Start of Block

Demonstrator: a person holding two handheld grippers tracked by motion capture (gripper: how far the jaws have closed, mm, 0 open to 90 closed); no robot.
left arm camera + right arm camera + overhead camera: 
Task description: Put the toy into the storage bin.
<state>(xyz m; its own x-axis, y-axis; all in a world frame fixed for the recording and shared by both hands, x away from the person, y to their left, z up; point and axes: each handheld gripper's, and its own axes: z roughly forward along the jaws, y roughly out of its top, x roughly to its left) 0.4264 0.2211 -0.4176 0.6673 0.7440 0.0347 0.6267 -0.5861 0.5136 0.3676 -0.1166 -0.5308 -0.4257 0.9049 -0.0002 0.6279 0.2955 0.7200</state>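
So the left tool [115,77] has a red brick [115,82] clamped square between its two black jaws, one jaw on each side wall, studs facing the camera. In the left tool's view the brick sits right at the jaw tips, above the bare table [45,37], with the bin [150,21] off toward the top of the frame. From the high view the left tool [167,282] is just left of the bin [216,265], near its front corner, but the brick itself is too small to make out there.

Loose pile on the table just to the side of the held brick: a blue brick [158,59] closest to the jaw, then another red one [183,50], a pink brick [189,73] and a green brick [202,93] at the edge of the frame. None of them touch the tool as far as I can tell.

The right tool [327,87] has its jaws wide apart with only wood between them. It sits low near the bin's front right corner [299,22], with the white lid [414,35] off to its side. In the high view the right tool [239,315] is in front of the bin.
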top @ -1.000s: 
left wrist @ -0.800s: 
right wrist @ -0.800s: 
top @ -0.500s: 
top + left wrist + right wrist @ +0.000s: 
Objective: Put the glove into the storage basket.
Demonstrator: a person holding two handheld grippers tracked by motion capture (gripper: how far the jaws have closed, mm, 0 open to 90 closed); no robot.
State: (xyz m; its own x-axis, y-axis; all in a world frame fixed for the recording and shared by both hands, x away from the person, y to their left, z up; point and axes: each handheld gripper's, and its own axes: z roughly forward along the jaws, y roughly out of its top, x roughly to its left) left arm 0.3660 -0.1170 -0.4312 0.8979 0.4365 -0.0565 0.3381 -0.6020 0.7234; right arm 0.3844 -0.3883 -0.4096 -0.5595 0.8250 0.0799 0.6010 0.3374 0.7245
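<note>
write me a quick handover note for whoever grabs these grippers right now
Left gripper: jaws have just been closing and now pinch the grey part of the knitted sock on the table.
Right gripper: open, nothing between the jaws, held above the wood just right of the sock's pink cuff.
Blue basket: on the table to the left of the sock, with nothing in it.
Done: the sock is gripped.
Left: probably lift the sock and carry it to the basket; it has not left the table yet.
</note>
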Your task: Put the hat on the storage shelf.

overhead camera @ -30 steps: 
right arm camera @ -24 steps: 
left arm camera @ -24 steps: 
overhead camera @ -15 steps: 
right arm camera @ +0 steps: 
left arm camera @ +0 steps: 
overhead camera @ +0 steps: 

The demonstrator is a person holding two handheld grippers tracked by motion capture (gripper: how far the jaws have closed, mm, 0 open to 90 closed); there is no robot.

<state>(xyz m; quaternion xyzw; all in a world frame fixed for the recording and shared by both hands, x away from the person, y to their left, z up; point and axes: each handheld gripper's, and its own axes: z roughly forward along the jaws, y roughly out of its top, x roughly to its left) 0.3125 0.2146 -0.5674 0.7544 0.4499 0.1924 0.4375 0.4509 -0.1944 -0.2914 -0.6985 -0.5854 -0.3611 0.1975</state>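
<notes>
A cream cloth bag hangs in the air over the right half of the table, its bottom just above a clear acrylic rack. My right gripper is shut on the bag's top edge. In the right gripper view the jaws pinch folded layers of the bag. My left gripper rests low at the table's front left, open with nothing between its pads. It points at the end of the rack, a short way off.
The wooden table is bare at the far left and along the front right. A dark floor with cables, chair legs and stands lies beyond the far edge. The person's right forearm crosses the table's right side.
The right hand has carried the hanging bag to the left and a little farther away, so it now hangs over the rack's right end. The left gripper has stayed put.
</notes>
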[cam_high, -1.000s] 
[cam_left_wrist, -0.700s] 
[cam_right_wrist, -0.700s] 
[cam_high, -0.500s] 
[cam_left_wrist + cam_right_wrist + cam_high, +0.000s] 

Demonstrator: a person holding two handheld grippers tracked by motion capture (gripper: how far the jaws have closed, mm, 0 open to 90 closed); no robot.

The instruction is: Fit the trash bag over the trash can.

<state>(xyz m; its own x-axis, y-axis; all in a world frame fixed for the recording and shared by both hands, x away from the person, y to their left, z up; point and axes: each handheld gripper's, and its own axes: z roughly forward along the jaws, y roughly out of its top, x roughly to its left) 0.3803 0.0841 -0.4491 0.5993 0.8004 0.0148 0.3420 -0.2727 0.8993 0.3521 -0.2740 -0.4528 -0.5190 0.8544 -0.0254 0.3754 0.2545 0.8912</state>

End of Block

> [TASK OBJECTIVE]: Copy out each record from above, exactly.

> [YOUR SOLUTION]:
Demonstrator: a person holding two handheld grippers tracked by motion capture (gripper: how far the jaws have closed, mm, 0 open to 90 closed); no robot.
left arm camera + right arm camera + overhead camera: 
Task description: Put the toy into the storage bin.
<state>(xyz m; its own x-axis, y-axis; all in a world frame fixed for the recording and shared by both hands, x away from the person, y to their left, z up; point and axes: each handheld gripper's, and its own axes: z roughly forward along the jaws, y roughly out of its top, x roughly to its left) 0.4264 0.2211 -0.4176 0.6673 0.7440 0.0347 0.6267 -0.5861 0.5136 0.3676 -0.1166 -0.5308 -0.4257 0.9049 -0.0002 0.6279 0.2955 0.7200</state>
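So the left tool [115,77] has a red brick [115,82] clamped square between its two black jaws, one jaw on each side wall, studs facing the camera. In the left tool's view the brick sits right at the jaw tips, above the bare table [45,37], with the bin [150,21] off toward the top of the frame. From the high view the left tool [167,282] is just left of the bin [216,265], near its front corner, but the brick itself is too small to make out there.

Loose pile on the table just to the side of the held brick: a blue brick [158,59] closest to the jaw, then another red one [183,50], a pink brick [189,73] and a green brick [202,93] at the edge of the frame. None of them touch the tool as far as I can tell.

The right tool [327,87] has its jaws wide apart with only wood between them. It sits low near the bin's front right corner [299,22], with the white lid [414,35] off to its side. In the high view the right tool [239,315] is in front of the bin.
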top @ -1.000s: 
left wrist @ -0.800s: 
right wrist @ -0.800s: 
top @ -0.500s: 
top + left wrist + right wrist @ +0.000s: 
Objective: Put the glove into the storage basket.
Demonstrator: a person holding two handheld grippers tracked by motion capture (gripper: how far the jaws have closed, mm, 0 open to 90 closed); no robot.
State: (xyz m; its own x-axis, y-axis; all in a world frame fixed for the recording and shared by both hands, x away from the person, y to their left, z up; point and axes: each handheld gripper's, and its own axes: z roughly forward along the jaws, y roughly out of its top, x roughly to its left) left arm 0.3660 -0.1170 -0.4312 0.8979 0.4365 -0.0565 0.3381 -0.6020 0.7234; right arm 0.3844 -0.3883 -0.4096 -0.5595 0.8250 0.0799 0.6010 0.3374 0.7245
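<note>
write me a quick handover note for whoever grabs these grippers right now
Left gripper: jaws have just been closing and now pinch the grey part of the knitted sock on the table.
Right gripper: open, nothing between the jaws, held above the wood just right of the sock's pink cuff.
Blue basket: on the table to the left of the sock, with nothing in it.
Done: the sock is gripped.
Left: probably lift the sock and carry it to the basket; it has not left the table yet.
</note>
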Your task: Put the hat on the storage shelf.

overhead camera @ -30 steps: 
right arm camera @ -24 steps: 
left arm camera @ -24 steps: 
overhead camera @ -15 steps: 
right arm camera @ +0 steps: 
left arm camera @ +0 steps: 
overhead camera @ +0 steps: 

The demonstrator is a person holding two handheld grippers tracked by motion capture (gripper: how far the jaws have closed, mm, 0 open to 90 closed); there is no robot.

<state>(xyz m; quaternion xyzw; all in a world frame fixed for the recording and shared by both hands, x away from the person, y to their left, z up; point and axes: each handheld gripper's, and its own axes: z roughly forward along the jaws, y roughly out of its top, x roughly to its left) 0.3125 0.2146 -0.5674 0.7544 0.4499 0.1924 0.4375 0.4509 -0.1944 -0.2914 -0.6985 -0.5854 -0.3611 0.1975</state>
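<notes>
A cream cloth bag hangs in the air over the right half of the table, its bottom just above a clear acrylic rack. My right gripper is shut on the bag's top edge. In the right gripper view the jaws pinch folded layers of the bag. My left gripper rests low at the table's front left, open with nothing between its pads. It points at the end of the rack, a short way off.
The wooden table is bare at the far left and along the front right. A dark floor with cables, chair legs and stands lies beyond the far edge. The person's right forearm crosses the table's right side.
The right hand has carried the hanging bag to the left and a little farther away, so it now hangs over the rack's right end. The left gripper has stayed put.
</notes>
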[cam_high, -1.000s] 
[cam_left_wrist, -0.700s] 
[cam_right_wrist, -0.700s] 
[cam_high, -0.500s] 
[cam_left_wrist + cam_right_wrist + cam_high, +0.000s] 

Demonstrator: a person holding two handheld grippers tracked by motion capture (gripper: how far the jaws have closed, mm, 0 open to 90 closed); no robot.

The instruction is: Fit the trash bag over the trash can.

<state>(xyz m; its own x-axis, y-axis; all in a world frame fixed for the recording and shared by both hands, x away from the person, y to their left, z up; point and axes: each handheld gripper's, and its own axes: z roughly forward along the jaws, y roughly out of its top, x roughly to its left) 0.3803 0.0841 -0.4491 0.5993 0.8004 0.0148 0.3420 -0.2727 0.8993 0.3521 -0.2740 -0.4528 -0.5190 0.8544 -0.0254 0.3754 0.2545 0.8912</state>

With this, the exercise is complete.